We got home late on New Years day and the next morning had to go into Pordenone for my appointment with the Questura. I had an appointment for 10:30 but all that really meant was that I was entitled to a number and to wait in line. Which we did. For over three hours. The post office hadn’t said anything about needing anything more than what we had provided for my application for the Permesso, but we both took along our folders of official documents anyway. It turned out that we needed them. The officer at the desk wanted to see our birth certificates and several other things. She asked for a document that they have in Italy which the US doesn’t have — apparently Italy issues some kind of legal document that states people are siblings. She was confused by the fact that we didn’t have this, but our birth certificates list both of our parents as the same, so she decided that would do, and approved the Permesso. I was fingerprinted, then sent upstairs to be fingerprinted again, and told they would text me when the Permesso was ready so that I could come down to Pordenone again to pick it up. From what my brother heard in some of the conversations going on around the room, that is likely to be sometime in early February.
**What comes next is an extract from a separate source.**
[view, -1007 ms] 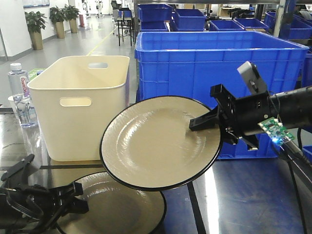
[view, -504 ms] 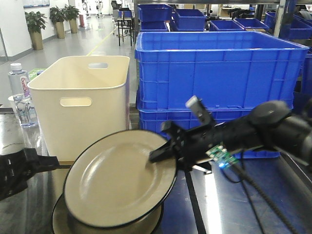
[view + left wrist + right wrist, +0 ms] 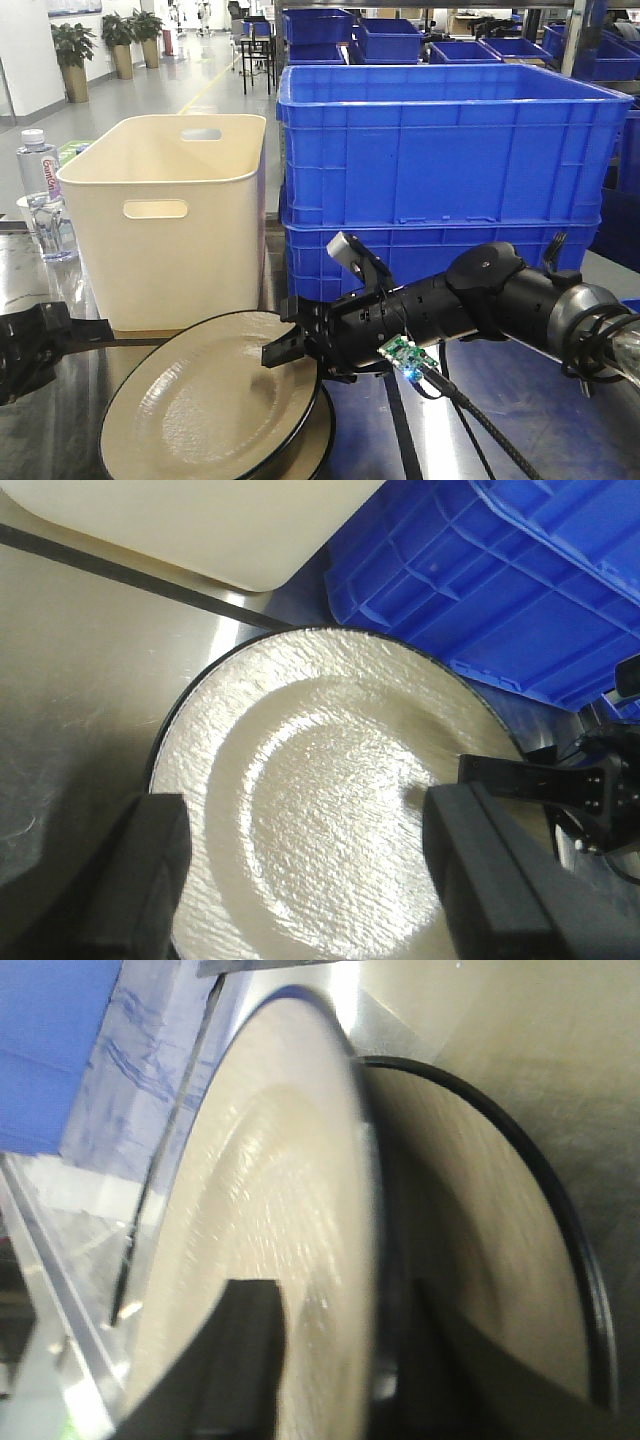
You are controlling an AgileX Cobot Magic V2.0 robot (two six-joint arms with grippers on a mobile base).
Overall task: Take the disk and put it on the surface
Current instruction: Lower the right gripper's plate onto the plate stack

After the Questura, we went over to the base at Aviano, where I was able to get an APO box. They do issue them to retirees (I was treated as one for the purposes of the box, though I am technically in a different category, as a disabled veteran), though there are weight restrictions that don’t come with a box if you are active duty. I can’t receive any package over 16 ounces/one pound unless it is medications. Medications and medical supplies are always accepted. I was told that if there was any trouble with that just to come to the customer service window. I’ll need to get a power of attorney for my brother to pick up packages for me if I’m not able to get to the base for them myself, but that I can get at the legal office on base as well. What this means now is that I have a US mailing address, and this will make a number of things easier and in some cases less expensive.

I did try to get a bank account on base, but there are some international agreements governing who can and can’t have an account there. Active duty service members can have them, but not retirees. They weren’t quite sure what to do with me, because (as noted above) I’m in a different category and have different and slightly more base privileges than retirees, so they kicked the question over to the legal department on base and will call me when they know whether or not I’m eligible for an account there. If I can get one, it would mean I can transfer money to myself without a $35 wire transfer fee from my credit union. If I have to transfer money to an Italian bank, that will cost me and I’ll have to just make one large transfer once a month when my checks come in. It won’t be convenient but it will be doable.

I spent most of the rest of the day updating my address with my credit union, the Veterans Administration, my credit cards, and a few other things. I’ve been having difficulty with things like my iTunes account because my country of residence and my bank account country don’t match, so having the APO box should fix that issue.

Next week, it’s down to Montereale again, to the municipal office, to get my ID card and to open a bank account (Italian) so that I can get money over here to deal with rental and bills on this end. The sooner I get the account, the sooner I can initiate a wire transfer so I’ll be able to get cash together for the necessary rental fees and other expenses of getting myself an apartment!